Além de Elba e Edimilson, lideraram a iniciativa Renata Oliveira, chefe do Laboratório de Hantaviroses e Rickettsioses do IOC; Karen Trinta, pesquisadora de Bio-Manguinhos; Ronaldo Mohana Borges, chefe do Laboratório de Biotecnologia e Bioengenharia Estrutural do IBCCF/UFRJ; e Janaína Mansur, então pesquisadora de pós-doutorado do mesmo laboratório da UFRJ.
Por meio de acordo de parceria, a UFRJ forneceu as proteínas e transferiu a tecnologia de produção para Bio-Manguinhos, unidade da Fiocruz que atua no desenvolvimento tecnológico e fabricação de vacinas, kits para diagnóstico e biofármacos.
O diagnóstico laboratorial da hantavirose é realizado por meio da detecção de anticorpos contra o hantavírus, que são produzidos pelo sistema imune dos pacientes para enfrentar o patógeno e aparecem no sangue logo após a infecção.

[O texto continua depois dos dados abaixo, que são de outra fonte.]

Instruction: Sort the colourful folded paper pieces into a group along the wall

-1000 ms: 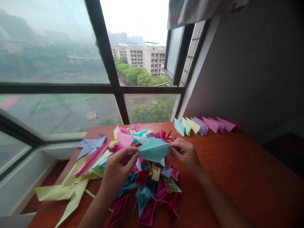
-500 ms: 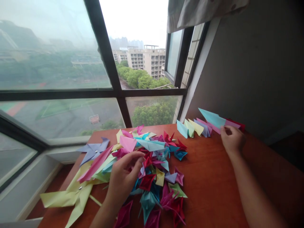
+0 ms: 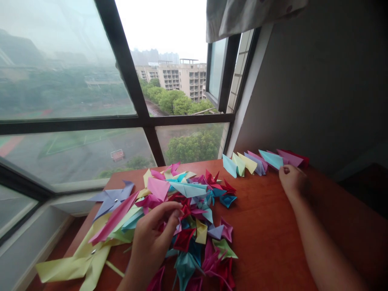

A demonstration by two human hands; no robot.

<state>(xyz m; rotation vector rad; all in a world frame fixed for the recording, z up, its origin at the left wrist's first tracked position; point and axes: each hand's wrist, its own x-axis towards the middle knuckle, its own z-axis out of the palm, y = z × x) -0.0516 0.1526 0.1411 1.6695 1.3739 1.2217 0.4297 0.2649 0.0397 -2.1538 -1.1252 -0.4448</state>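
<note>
Stretching forward, the right hand [image 3: 293, 182] pinches a blue paper plane [image 3: 271, 159] right of centre between thumb and finger; the left hand [image 3: 154, 232] curls loosely at lower centre, fingertips slightly apart.

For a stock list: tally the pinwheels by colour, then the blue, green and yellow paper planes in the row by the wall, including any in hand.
Yellow pinwheel: 1
Purple pinwheel: 1
Blue planes: 2, one in the right hand
Green plane: 1
Yellow plane: 1
Total: 6
</note>
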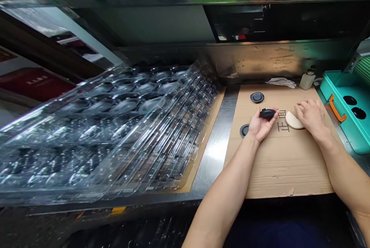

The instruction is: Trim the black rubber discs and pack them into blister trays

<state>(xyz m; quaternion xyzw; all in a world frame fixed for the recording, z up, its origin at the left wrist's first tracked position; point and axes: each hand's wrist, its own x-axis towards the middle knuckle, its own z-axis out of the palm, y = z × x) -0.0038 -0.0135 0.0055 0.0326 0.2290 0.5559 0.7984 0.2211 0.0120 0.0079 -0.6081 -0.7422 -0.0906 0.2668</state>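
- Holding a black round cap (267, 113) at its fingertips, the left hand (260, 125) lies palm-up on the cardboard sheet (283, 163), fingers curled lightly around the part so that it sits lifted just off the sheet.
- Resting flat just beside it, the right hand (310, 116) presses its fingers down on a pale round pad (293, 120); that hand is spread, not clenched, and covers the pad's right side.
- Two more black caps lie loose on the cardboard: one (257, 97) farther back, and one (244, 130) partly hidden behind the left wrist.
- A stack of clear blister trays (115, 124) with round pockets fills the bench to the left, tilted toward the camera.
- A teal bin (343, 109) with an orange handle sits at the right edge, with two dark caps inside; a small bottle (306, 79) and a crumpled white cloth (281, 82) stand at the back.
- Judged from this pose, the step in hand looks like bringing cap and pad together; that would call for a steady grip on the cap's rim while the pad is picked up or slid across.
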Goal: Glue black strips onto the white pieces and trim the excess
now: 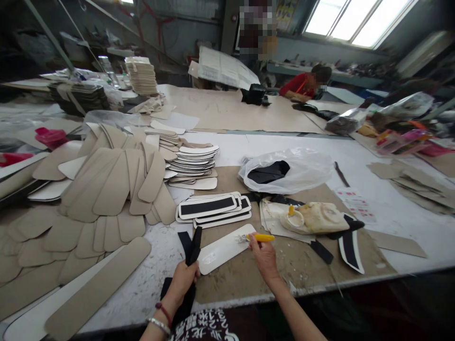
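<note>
In the head view, my right hand (263, 255) grips a yellow-handled brush (263, 237), its whitish head on the far right end of a white rounded panel (227, 250). The panel lies flat on a brown board, with a wet-looking sheen near its left end. My left hand (185, 279) is closed around black fabric strips (194, 246) at the panel's left end, their ends sticking up above the fingers. Just behind lies a small pile of white panels with black strips on them (208, 207). A stained plastic jug (322, 218) lies on its side to the right.
Beige panels (113, 184) spread in overlapping heaps on the left, beside a neat stack (194, 161). A clear plastic bag (302, 170) with black material sits behind the brown board (249, 284). One curved black-and-white panel (351, 251) lies right. A person in red (298, 87) leans over the far table.
</note>
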`<action>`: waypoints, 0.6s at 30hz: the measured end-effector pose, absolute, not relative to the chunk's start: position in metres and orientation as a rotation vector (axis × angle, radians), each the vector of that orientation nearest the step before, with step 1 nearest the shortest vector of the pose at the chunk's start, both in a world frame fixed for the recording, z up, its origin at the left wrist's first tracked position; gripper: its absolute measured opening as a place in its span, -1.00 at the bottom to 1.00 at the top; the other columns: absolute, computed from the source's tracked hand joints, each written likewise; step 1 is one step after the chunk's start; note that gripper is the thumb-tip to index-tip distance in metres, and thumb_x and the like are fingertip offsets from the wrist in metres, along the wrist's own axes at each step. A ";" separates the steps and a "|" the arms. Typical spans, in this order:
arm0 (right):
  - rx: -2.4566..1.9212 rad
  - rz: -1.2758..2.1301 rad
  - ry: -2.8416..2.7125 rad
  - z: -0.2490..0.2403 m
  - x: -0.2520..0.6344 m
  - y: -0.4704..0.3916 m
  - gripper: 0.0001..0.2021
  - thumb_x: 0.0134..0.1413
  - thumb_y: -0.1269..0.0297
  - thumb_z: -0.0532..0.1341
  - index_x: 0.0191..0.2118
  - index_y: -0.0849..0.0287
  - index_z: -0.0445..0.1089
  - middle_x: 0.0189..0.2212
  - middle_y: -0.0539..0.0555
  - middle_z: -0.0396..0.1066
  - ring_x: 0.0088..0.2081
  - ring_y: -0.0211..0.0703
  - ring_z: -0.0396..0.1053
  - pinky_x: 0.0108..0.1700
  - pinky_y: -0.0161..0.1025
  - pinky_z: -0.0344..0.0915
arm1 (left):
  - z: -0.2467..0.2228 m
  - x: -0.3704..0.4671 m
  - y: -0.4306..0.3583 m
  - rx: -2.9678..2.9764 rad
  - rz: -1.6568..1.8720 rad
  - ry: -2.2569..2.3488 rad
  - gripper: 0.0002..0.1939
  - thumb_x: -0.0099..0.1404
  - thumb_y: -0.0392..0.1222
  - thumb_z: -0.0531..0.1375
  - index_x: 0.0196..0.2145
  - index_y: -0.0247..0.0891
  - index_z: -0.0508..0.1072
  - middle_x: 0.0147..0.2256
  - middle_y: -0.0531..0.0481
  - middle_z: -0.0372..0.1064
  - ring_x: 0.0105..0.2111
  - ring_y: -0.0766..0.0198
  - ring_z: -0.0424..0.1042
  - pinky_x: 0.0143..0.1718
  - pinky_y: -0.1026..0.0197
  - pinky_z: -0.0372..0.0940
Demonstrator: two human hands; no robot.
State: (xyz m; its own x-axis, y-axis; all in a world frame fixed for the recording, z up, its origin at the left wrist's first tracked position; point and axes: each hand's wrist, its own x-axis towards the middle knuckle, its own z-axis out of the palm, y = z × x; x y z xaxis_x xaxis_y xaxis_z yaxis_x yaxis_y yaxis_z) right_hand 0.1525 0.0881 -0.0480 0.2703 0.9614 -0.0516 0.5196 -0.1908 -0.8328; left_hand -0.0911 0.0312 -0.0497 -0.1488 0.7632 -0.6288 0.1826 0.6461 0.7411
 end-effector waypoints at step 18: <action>-1.535 0.426 -1.809 -0.040 0.163 0.075 -0.83 0.12 0.24 0.07 -0.24 0.18 0.33 -0.32 0.14 0.32 -0.22 -0.12 0.31 -0.14 -0.13 0.28 | -0.054 -0.088 0.030 0.810 0.596 1.718 -0.61 0.00 0.06 0.01 -0.76 -0.26 0.28 -0.78 0.04 0.14 -0.66 0.27 0.17 -0.51 0.21 0.05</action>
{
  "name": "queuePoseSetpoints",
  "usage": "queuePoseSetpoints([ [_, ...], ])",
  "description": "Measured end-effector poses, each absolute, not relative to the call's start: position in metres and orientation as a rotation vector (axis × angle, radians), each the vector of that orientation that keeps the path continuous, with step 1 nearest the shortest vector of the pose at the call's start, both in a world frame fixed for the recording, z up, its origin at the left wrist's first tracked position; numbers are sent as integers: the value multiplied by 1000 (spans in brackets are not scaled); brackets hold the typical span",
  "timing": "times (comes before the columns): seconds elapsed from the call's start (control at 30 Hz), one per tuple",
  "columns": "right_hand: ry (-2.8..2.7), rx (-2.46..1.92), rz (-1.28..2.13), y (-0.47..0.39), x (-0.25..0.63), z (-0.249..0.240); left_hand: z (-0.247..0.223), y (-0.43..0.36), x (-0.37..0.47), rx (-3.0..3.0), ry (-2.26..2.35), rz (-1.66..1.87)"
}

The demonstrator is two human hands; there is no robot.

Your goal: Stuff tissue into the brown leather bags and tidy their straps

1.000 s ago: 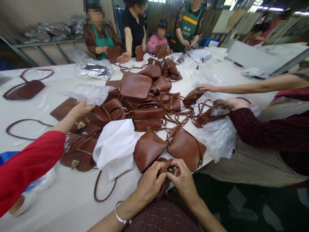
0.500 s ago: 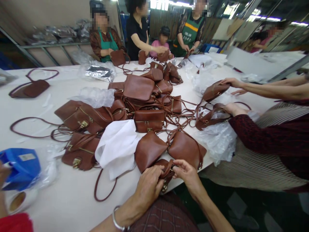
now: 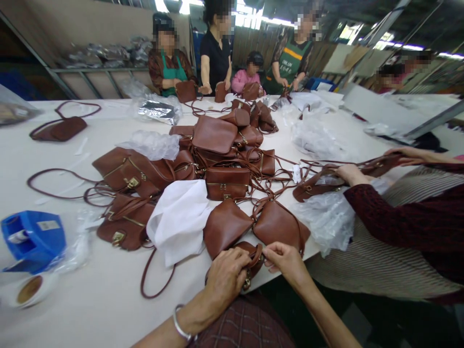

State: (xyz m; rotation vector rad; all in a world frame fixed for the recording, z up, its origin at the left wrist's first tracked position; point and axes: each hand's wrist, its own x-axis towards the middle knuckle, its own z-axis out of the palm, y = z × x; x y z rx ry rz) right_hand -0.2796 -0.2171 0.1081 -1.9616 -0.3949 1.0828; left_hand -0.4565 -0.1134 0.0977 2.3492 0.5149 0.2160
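A small brown leather bag (image 3: 256,260) with gold-coloured hardware lies at the table's front edge, partly hidden beneath my fingers. My left hand (image 3: 227,271), with a silver bangle at the wrist, is wrapped over the bag's left side. At the bag's right side, my right hand (image 3: 284,261) pinches the end of its strap near a metal ring. Two larger brown bags (image 3: 227,227) (image 3: 280,226) lie flat just beyond my hands. To the left of them is a crumpled white cloth (image 3: 179,220).
A heap of brown bags (image 3: 214,134) with tangled straps covers the table's middle. A blue tape dispenser (image 3: 34,239) and tape roll (image 3: 29,290) lie at left. A co-worker's arms (image 3: 387,203) reach in from the right beside clear plastic (image 3: 328,217). Several people stand across the table.
The view has shifted slightly. The co-worker at right has drawn one bag back toward their body. A hand that was by the blue dispenser is gone. My hands stay on the small bag.
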Motion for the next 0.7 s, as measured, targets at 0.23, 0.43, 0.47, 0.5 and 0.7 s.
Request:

Por isso, para identificar a doença, os exames devem conter proteínas virais que sejam capazes de se ligar aos anticorpos.
Para compor o novo teste, cientistas do Laboratório de Hantaviroses e Rickettsioses do IOC selecionaram a sequência genética de uma proteína viral, chamada de proteína do nucleocapsídeo, de dois diferentes hantavírus. A escolha considerou características dos microrganismos e da resposta imune dos pacientes.
Especialistas na produção de proteínas recombinantes, os pesquisadores do Laboratório de Biotecnologia e Bioengenharia Estrutural do IBCCF/UFRJ realizaram a expressão, purificação e caracterização dessas proteínas virais, utilizando bactérias para produzir as moléculas, como se fossem fábricas.
De acordo com o professor Ronaldo Borges, com essa metodologia foi possível produzir as duas proteínas recombinantes com a estrutura tridimensional correta para serem identificadas pelos anticorpos que circulam no sangue dos pacientes infectados por hantavírus. “Dessa forma, elas podem ser usadas como um detector de anticorpos nos testes”, ressaltou Borges.
Idealizado pelo Instituto Oswaldo Cruz (IOC/Fiocruz) e desenvolvido em parceria com o Instituto de Tecnologia em Imunobiológicos (Bio-Manguinhos/Fiocruz) e o Instituto de Biofísica Carlos Chagas Filho (IBCCF/UFRJ), o projeto do kit contou com financiamento da Organização Pan-Americana da Saúde (Opas) e do Programa Inova CEIS da Fiocruz.